见杨玲笑呵呵的,童云心安了几分,想到自家夫郎,童云叹了一口,随即给杨玲说了一下情况。
“童妹,你要不先和弟妹回去,食肆有我在,你尽管放心。”
童云笑着摇头:“待唐老板来了,我再回去,只是今日杨姐辛苦了。”
“都是一家人,童妹你就别客套了。”杨玲哈哈大笑,她与童云都是年幼丧娘爹,如今各自成家立业,日子和和美美的,也算是有交代了。
向杨玲道出卖配方的事,童云轻松了不少,她把杨玲当亲姐姐看,自是不愿因为这些事与她生了嫌隙。
食肆刚开市,昨日的女工人一窝蜂地上来就说要买饭团。
好在童云提前给杨玲打过招呼,饭团制作起来也不难,童云二人于是便顺水推舟,直接当做新品进行售卖。
许是因为饭团的价格与蛋炒饭一样,许多顾客带着好奇来尝鲜,一个午市下来,生意倒也不错。
时间一点一点地过去,很快来到与唐青烟约定的时刻。
唐青烟今日换了衣裳,不同与昨日的白衣,一袭红色衣裳着身,像是把真面目给披了出来一般,迎面走来,纨绔气息显而易见。

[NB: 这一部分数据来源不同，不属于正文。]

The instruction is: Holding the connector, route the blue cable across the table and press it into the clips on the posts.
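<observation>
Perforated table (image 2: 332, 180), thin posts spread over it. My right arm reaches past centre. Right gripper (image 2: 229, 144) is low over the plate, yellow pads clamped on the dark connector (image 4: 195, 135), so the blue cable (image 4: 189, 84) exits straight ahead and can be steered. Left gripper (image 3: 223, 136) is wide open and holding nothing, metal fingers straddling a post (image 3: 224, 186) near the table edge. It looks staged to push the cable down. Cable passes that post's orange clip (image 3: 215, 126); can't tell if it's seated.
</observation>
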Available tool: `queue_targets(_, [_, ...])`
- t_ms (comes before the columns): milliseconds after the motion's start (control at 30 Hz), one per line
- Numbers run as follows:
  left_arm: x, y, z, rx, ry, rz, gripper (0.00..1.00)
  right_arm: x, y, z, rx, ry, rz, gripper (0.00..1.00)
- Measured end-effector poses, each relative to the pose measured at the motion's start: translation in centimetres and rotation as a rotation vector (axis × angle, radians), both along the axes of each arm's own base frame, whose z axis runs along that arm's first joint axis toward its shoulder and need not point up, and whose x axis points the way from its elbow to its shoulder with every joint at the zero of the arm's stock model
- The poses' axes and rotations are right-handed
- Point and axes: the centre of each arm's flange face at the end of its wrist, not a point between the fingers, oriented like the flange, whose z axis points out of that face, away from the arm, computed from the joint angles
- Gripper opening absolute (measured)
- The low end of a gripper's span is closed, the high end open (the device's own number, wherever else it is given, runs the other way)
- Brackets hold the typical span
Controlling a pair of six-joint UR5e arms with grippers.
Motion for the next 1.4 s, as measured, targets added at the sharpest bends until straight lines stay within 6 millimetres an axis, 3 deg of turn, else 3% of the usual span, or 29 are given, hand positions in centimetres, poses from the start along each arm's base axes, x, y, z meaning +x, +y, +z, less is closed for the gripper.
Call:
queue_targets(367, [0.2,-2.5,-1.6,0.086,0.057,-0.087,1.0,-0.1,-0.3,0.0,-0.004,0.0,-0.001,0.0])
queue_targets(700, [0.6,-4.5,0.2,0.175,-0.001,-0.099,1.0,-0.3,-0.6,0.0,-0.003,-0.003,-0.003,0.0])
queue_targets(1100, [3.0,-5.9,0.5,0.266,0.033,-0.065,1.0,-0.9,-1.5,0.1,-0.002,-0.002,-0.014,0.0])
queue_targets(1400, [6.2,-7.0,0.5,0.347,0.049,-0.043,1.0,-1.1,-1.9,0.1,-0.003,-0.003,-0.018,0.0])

童云在食肆恭候多时,见唐青烟徐徐走来,落落大方迎了上去。
“唐老板,可否借个地方说话?”
周边人多嘴杂,唐青烟自是认同童云的谨慎,随即二人来到江月楼。
雅房里,童云从怀里掏出一张早就写好的一沓信纸。
“唐老板,保险起见,我拟了一些细则,您先看看?”
做生意讲的就是诚信二字,但口头上随时可以反悔,白纸黑字自然是必要。